Impact of AAV capsid redesigns on titres, processing and stability

Project ID: 2228cd1264 (You will need this ID for your application)

UCL Lead department: Biochemical Engineering

Lead Supervisor: Paul Dalby

Project Summary:

AAV-based gene therapies are often mutated and selected for improved clinical efficacy and safety. This has delivered clinical breakthroughs for some diseases, and yet poor manufacturing efficiency and stability brings unsustainably high costs (eg. Zolgensma, £1.79m per dose). AAV protein surfaces are mutated to improve their cell targeting and to evade neutralising antibodies. However, the same protein surfaces are critical for manufacturing and stability (shelf-life), eg. surface mutations can disrupt affinity chromatography, or lead to non-specific binding to membranes used in AAV purification. Others lead to self-association and aggregation during storage. Therefore, translation of clinical promise is frustrated by low yields and poor quality, which limits their access by patients.
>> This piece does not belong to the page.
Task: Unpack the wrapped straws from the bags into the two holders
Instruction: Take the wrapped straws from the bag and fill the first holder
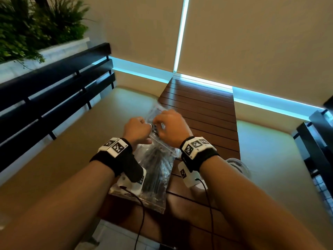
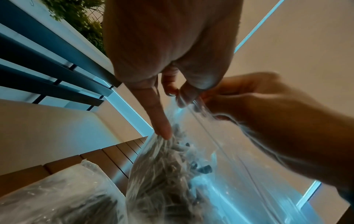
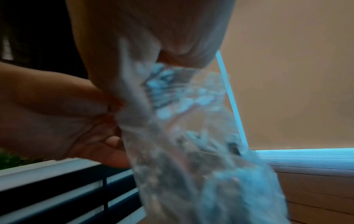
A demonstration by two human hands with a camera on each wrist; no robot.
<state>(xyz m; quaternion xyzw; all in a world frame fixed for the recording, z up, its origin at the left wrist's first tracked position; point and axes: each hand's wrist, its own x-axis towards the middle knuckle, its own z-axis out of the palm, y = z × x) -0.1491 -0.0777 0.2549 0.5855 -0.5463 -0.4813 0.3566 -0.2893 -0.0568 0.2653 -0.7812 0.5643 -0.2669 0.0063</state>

We currently lack understanding of the highly complex inter-relationships between AAV structure and functional properties. Such knowledge would enable design rules and predictive tools that accelerate the development of new vectors simultaneously for improved clinical outcomes, manufacturability and stability.
This project has two key aims: 1) establish an experimental platform of scale-down process tools and analytics, to rapidly probe the impact of mutations and their combinations on critical manufacturing and stability properties. An already significant library of viable AAV capsid designs at UCL Biochemical Engineering, with a wide range of in vivo, manufacturing, and stability properties, will be expanded to establish a comprehensive dataset and mapping of structural features to properties. 2) Statistical (PLS, MVA and ML) analysis will map the tolerability of all locations to mutations, and their impact on manufacturing and stability, and enable us to build predictive models for the effects of mutations based on location, mutation type and sequence context. These models will then be used to guide the design of new AAVs with altered tropism, and yet also improve their manufacturability and shelf life.